A normal person has an ejection fraction of 55%.
When the trial began, all patients had ejection fractions of less than 35%.
All patients underwent heart by-pass surgery.
During the operation, selected patients were given two types of stem cells taken from their hip bones.
The cells were injected into 25 to 30 sites where the heart muscle was damaged.
After six months, the group receiving stem cell therapy had an average ejection fraction rate of 46.1%.
Those who had surgery alone had an average of only 37.2%.
The treatment did not appear to cause any serious side effects, such as abnormal heart rhythms.
Professor Kormos said: "These results encourage us to aggressively pursue cellular therapies as an option for congestive heart failure."
"It will revolutionise our approach, which is largely palliative, to one that is truly regenerative."
Dr Amit Patel, from the University of Pittsburgh School of Medicine presented the findings at a meeting of the American Association for Thoracic Surgery in Toronto, Canada.
He said further investigation would be needed to replicate the results and look at the cellular effects of the therapy.
The team are continuing the trial with 40 patients, while a separate one, looking at patients with inoperable heart failure is under way.
Around 650,000 people in the UK suffer from heart failure each year.

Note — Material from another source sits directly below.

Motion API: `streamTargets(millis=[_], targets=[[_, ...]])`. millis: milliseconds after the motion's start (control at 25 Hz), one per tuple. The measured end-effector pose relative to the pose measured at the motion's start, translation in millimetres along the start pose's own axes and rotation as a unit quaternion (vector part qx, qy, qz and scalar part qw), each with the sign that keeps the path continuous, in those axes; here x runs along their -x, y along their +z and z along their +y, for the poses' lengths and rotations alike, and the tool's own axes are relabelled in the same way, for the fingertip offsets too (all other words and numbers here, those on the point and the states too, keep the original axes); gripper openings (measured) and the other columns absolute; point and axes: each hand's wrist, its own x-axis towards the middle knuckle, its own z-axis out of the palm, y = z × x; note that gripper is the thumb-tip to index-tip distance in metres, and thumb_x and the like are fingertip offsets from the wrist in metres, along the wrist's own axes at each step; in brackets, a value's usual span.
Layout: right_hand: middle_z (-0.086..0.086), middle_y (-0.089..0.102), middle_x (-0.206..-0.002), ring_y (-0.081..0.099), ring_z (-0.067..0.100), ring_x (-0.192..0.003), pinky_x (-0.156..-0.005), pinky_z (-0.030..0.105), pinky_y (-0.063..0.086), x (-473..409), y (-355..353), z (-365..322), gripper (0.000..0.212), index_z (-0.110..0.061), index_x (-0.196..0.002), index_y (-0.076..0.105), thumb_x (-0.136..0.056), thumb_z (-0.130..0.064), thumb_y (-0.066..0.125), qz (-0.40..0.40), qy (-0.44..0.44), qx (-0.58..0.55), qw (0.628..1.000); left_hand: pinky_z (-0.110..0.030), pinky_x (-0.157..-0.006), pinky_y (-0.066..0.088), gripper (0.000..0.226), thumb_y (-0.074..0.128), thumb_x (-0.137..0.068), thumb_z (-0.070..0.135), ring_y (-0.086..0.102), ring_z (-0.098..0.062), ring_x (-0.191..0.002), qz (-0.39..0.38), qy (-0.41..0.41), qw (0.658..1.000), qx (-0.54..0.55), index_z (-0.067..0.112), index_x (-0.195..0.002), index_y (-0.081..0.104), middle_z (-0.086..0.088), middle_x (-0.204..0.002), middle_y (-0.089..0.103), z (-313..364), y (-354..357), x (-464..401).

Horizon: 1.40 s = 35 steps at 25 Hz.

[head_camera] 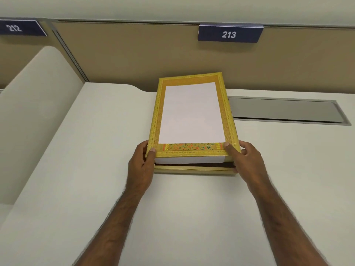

Belinda Linden, Head of Medical Information for the British Heart Foundation, said: "This is particularly significant as the incidence of heart failure is increasing.
"Most current treatments are aimed at relieving the symptoms; if we can actually repair the heart itself this will be a signficant advancement.
"However, it must be remembered that this treatment is still experimental and we need to know much more about the way that stem cells work to be able to understand how they provide their beneficial effect."